Instructions to follow ▸ After reading the lines below, count those that contain "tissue" and give the count alone.

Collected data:
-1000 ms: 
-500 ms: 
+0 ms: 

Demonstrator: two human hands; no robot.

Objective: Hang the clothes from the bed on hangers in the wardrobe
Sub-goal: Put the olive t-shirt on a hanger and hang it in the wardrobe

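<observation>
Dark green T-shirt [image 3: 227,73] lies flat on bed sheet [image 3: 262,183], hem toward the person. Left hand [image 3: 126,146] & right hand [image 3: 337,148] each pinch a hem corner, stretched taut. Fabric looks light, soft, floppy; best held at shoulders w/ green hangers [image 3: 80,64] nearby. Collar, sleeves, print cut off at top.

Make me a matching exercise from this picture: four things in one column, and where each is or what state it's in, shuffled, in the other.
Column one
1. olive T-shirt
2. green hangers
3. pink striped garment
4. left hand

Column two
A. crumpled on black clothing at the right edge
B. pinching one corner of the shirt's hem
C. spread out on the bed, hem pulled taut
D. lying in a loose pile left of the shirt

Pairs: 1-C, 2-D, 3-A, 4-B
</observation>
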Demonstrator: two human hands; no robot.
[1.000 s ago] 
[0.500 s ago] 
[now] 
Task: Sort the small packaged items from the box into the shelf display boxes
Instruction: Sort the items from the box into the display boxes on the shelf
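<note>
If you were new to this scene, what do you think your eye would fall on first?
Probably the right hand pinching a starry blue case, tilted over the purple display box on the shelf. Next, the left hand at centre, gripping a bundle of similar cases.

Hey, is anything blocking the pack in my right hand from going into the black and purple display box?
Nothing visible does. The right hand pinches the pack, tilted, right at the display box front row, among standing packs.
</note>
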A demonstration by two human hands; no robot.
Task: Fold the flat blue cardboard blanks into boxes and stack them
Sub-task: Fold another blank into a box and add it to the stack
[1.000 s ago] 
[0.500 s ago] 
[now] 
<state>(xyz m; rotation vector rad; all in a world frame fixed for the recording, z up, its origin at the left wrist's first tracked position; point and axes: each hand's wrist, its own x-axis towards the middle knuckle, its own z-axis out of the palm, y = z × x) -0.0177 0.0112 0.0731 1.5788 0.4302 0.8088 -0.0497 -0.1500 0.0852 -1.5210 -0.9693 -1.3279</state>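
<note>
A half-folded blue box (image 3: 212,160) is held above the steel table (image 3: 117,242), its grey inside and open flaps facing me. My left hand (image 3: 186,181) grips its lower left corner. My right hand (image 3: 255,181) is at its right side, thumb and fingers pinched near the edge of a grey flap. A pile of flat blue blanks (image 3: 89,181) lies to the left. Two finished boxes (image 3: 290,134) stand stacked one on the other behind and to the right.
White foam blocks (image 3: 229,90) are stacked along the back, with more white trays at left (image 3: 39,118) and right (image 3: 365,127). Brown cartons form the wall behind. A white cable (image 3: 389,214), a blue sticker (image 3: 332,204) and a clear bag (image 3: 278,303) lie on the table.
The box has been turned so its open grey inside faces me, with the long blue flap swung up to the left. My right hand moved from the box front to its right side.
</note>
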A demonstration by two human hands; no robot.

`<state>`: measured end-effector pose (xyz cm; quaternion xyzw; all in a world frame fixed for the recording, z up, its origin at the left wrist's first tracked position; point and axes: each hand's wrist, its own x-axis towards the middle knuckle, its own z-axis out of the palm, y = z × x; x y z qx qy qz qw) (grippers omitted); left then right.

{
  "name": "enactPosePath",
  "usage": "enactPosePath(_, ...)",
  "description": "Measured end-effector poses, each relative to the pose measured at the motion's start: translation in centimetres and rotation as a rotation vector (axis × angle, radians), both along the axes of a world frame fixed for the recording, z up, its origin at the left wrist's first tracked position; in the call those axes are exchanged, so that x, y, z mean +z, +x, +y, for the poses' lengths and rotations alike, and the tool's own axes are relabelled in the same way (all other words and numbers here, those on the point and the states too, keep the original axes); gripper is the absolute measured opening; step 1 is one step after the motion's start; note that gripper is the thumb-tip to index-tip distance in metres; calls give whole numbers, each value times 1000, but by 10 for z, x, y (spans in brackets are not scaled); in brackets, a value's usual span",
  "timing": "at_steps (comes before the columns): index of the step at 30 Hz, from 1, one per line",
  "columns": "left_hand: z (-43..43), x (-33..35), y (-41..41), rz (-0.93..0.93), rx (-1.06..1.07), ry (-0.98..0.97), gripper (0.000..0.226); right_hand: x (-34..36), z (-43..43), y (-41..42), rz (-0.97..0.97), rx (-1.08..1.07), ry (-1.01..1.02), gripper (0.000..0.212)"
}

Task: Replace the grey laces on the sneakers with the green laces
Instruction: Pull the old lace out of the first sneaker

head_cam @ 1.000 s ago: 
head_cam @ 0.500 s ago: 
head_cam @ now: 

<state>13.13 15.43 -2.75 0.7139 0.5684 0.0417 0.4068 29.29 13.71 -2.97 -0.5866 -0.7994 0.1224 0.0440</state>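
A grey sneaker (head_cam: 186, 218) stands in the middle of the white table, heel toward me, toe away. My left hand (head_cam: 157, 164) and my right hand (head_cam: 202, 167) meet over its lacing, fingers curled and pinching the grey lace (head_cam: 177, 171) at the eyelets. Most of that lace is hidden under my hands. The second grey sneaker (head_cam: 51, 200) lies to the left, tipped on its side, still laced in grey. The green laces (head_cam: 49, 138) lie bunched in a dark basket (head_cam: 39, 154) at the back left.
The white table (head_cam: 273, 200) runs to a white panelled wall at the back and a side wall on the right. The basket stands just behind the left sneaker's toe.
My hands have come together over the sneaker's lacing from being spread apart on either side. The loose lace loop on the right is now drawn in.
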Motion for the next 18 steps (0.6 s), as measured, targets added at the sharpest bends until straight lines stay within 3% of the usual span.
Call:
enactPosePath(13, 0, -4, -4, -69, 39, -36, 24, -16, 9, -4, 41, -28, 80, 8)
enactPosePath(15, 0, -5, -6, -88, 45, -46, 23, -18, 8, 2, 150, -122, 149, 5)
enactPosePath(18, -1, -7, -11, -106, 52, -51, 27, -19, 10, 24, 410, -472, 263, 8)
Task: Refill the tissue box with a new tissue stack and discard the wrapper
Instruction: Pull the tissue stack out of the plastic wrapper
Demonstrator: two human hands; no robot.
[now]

Task result ▸ 2